Varios músicos pasaron por las filas de los Jets a través del tiempo, pero ya desde su primer álbum Making Dens (2006), Blaine, quien es el cantante, tecladista y guitarrista asumió el liderazgo y el mayor peso en la composición. Su padre Henry dejó de ser músico activo de la banda, pero sigue siendo acreditado como parte del grupo pues aporta, sobre todo, en la composición de las letras. 

Los Mystery Jets encontraron su estilo “marco” dentro del pop rock, pero a medida que iban publicando discos, fueron inventando formas más creativas de moverse dentro de este género musical y de esta cuenta, en su constante búsqueda por no repetirse, en Curve of The Earth, su sexto álbum de estudio, la banda dio un giro a lo complejo de la música más progresiva y psicodélica, no es casualidad que sus integrantes siempre han citado como influencia a Syd Barrett, Pink Floyd y a Adrian Belew de King Crimson.

Y es justamente esa aproximación pop a la psicodelia lo que hace de Curve of The Earth un álbum especial: melodías que enganchan para luego intensificarse en una espiral de caminos inesperados, muchas veces llevados por armonías vocales o elementos electrónicos algunos muy a lo Kraftwerk y todo con letras que abordan, desde una perspectiva surrealista, el amor, el odio, la pérdida y el miedo. 
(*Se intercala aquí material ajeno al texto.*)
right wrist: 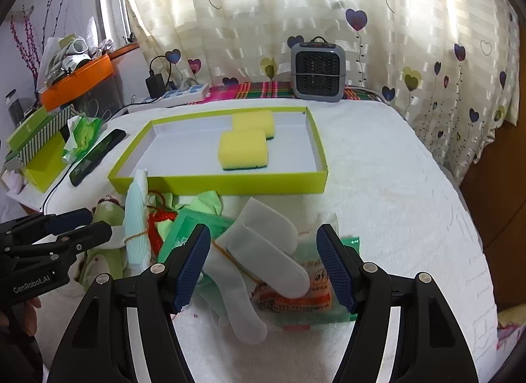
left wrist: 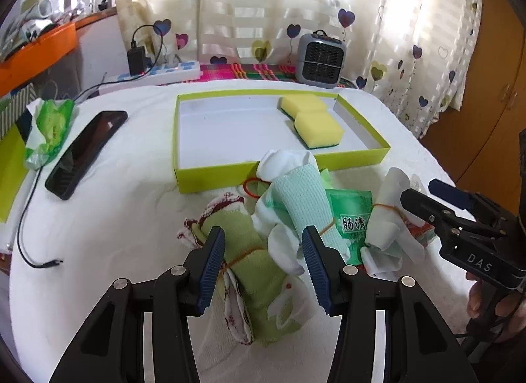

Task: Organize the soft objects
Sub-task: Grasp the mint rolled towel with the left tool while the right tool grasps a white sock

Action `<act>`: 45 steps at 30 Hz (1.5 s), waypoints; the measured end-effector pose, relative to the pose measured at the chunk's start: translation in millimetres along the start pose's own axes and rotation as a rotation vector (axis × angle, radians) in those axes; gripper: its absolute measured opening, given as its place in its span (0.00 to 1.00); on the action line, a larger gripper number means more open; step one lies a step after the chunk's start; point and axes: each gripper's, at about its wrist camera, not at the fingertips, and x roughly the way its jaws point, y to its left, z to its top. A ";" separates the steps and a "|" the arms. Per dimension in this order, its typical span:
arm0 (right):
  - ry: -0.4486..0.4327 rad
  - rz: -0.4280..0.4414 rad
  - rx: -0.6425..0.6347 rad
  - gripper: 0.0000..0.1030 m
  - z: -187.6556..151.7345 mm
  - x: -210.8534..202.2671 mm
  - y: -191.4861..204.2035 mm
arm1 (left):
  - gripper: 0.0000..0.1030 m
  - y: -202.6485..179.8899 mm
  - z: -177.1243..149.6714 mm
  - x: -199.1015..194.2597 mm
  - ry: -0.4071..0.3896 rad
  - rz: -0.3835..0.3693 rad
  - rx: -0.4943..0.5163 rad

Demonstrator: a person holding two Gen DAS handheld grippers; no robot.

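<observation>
Left gripper (left wrist: pixel 263 268) fingers stood apart, straddling green rolled cloth (left wrist: pixel 253 271) bound with rubber band; roll's long axis ran along fingers, far end pointing toward lime tray (left wrist: pixel 282 165). Mint sock roll (left wrist: pixel 305 205) lay just beyond right fingertip, angled toward tray. Right gripper (right wrist: pixel 264 268) fingers apart, white sock bundle (right wrist: pixel 263 251) between them, long axis diagonal. Two yellow sponges (right wrist: pixel 245 149) sat inside tray, touching.
</observation>
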 end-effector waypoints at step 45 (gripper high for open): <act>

El disco no fue necesariamente el éxito más grande de Mystery Jets, pero quizá sí sea su más arriesgado hasta la fecha: desde la guitarra que lleva punzante el tema de apertura Telomere, pasando por la melodía de Blood Red Balloon, y las armonías vocales de Saturnine, el álbum va construyendo una narrativa sonora que deja un humor especial en quien lo escucha, aún mucho después de la última canción The End is Up.
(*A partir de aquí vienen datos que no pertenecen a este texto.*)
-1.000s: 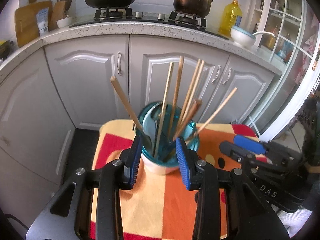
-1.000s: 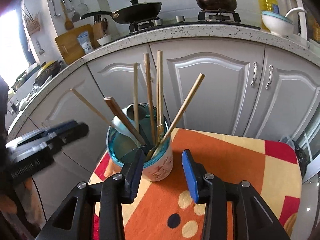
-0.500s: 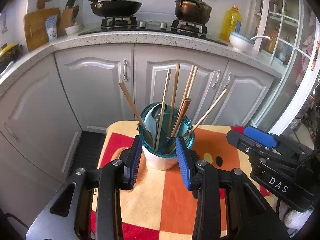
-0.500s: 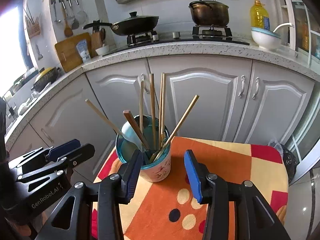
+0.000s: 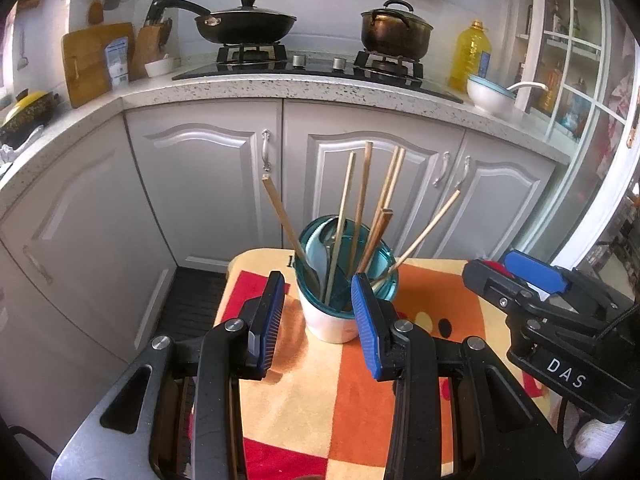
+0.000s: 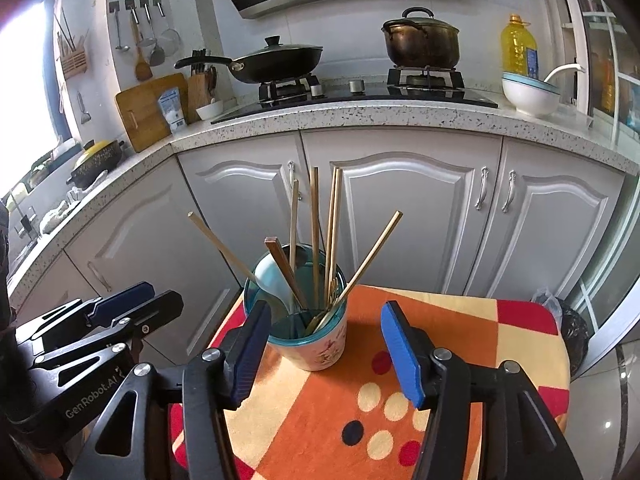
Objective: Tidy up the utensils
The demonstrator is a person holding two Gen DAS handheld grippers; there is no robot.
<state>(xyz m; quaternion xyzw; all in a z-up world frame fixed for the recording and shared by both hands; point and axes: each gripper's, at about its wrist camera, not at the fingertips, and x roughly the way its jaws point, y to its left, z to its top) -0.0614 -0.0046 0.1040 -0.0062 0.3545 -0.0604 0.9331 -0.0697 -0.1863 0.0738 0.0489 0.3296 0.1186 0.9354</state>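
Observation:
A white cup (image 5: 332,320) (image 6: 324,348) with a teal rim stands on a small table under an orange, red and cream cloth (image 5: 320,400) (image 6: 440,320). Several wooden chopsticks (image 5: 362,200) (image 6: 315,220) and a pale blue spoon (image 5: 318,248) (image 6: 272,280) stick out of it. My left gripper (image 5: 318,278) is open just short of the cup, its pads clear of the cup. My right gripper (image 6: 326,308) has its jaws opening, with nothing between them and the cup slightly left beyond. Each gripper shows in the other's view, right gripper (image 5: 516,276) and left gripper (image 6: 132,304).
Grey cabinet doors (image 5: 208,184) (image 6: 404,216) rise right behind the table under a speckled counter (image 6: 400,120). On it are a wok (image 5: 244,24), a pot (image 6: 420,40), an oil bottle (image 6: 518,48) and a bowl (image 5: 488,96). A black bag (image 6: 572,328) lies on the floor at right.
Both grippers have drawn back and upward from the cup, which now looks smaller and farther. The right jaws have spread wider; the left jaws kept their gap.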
Y quizá sea por ese sentimiento especial, por ese humor que deja al escucharlo que, aún diez años después de su lanzamiento, sigo volviendo a este álbum una y otra vez. Aunque, como canta Blaine en Bubblegum: “Deep down I know I should leave the past behind”… pero luego también responde: “Maybe in time”.

Edgar Zamora Orpinel

Soy un buscador nato de tesoros musicales, un impaciente coleccionista de discos y un oído siempre dispuesto a escuchar música chilera. A veces hago el podcast Superorganismo y casi siempre soy comunicador social.